WHAT TO WORK ON: Would you copy each line of the data below that has "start"?

+++++

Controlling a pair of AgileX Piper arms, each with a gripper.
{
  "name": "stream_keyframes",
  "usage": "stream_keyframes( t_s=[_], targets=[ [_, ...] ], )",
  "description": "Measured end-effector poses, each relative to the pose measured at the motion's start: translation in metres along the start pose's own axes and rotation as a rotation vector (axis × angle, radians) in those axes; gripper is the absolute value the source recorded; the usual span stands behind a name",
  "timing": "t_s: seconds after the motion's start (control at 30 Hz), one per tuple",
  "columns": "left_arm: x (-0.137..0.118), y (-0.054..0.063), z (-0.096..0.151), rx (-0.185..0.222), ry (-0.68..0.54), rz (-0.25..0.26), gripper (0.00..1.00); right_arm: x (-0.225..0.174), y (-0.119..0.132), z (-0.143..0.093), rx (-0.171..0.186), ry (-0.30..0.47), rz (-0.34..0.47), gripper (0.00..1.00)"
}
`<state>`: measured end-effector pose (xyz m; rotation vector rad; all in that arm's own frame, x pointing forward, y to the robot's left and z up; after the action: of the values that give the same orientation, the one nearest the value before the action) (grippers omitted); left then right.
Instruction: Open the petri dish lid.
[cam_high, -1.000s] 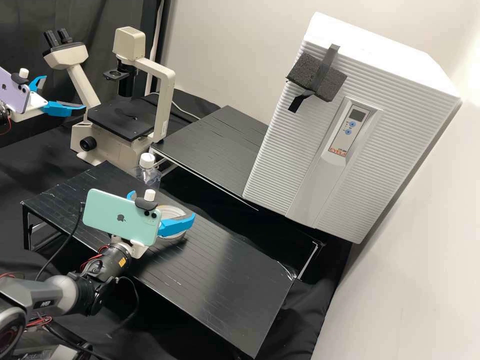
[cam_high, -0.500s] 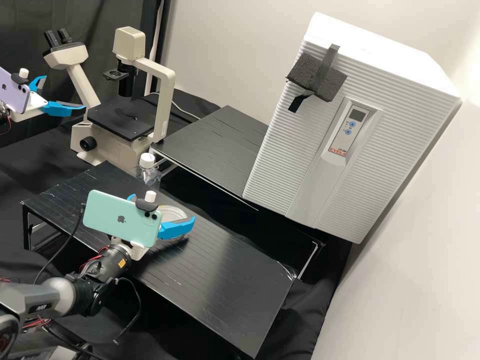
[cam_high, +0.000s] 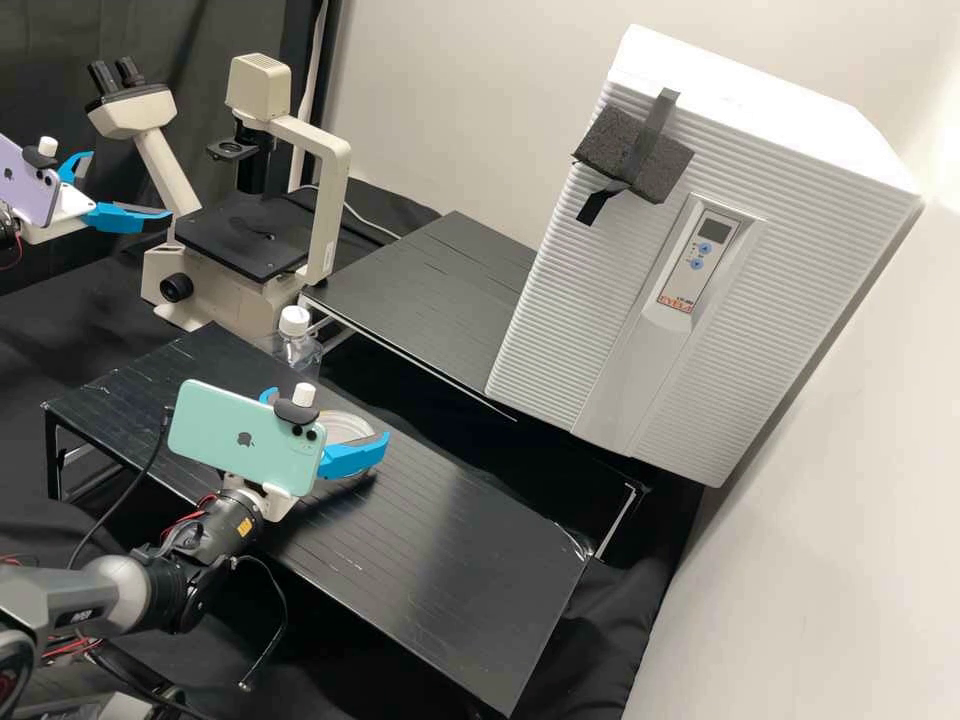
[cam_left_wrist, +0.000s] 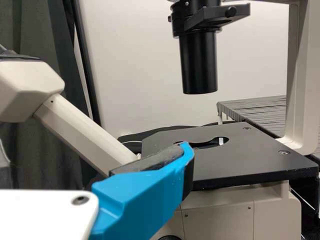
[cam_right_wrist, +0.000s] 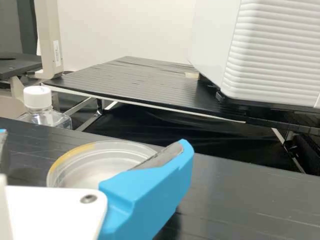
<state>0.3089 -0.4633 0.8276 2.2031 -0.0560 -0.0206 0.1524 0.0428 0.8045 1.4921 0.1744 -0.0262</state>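
Note:
In the high view, my left gripper (cam_high: 130, 184) stands open at the upper left, beside the microscope. Its fingers are spread with nothing between them, and the left wrist view has the gripper (cam_left_wrist: 95, 152) facing the microscope stage. My right gripper (cam_high: 328, 418) is open over the near black table, with a finger on each side of the clear round petri dish (cam_high: 346, 427). From the right wrist view, the petri dish (cam_right_wrist: 102, 164) lies flat between the spread fingers of the gripper (cam_right_wrist: 93, 150). Its near side is partly hidden; whether the fingers touch it, I cannot tell.
A clear bottle with a white cap (cam_high: 294, 321) stands behind the near black table (cam_high: 450, 560). The microscope (cam_high: 333, 200) is at the back left. A large white ribbed incubator (cam_high: 560, 330) stands on the back table (cam_high: 430, 290).
The right gripper has shifted very slightly to the right around the dish, and a cable hanging under its arm has swung. The left gripper and the dish have kept their places.

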Motion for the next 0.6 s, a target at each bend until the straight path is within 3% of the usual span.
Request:
stream_keyframes(
  t_s=[0.6],
  targets=[
    [0.0000, 0.0000, 0.0000, 0.000, 0.000, 0.000, 1.00, 0.0068, -0.0009, 0.0070, -0.006, -0.016, 0.008, 0.00]
  ],
)
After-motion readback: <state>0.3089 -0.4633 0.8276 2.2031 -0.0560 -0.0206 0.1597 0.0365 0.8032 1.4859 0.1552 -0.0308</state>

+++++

FINISHED TASK:
  "description": "Measured end-effector poses, each relative to the pose measured at the motion's start: translation in metres along the start pose's own axes and rotation as a rotation vector (axis × angle, radians) in those axes; gripper is the absolute value the source recorded; the usual span stands behind a name",
  "timing": "t_s: seconds after the motion's start (control at 30 Hz), one per tuple",

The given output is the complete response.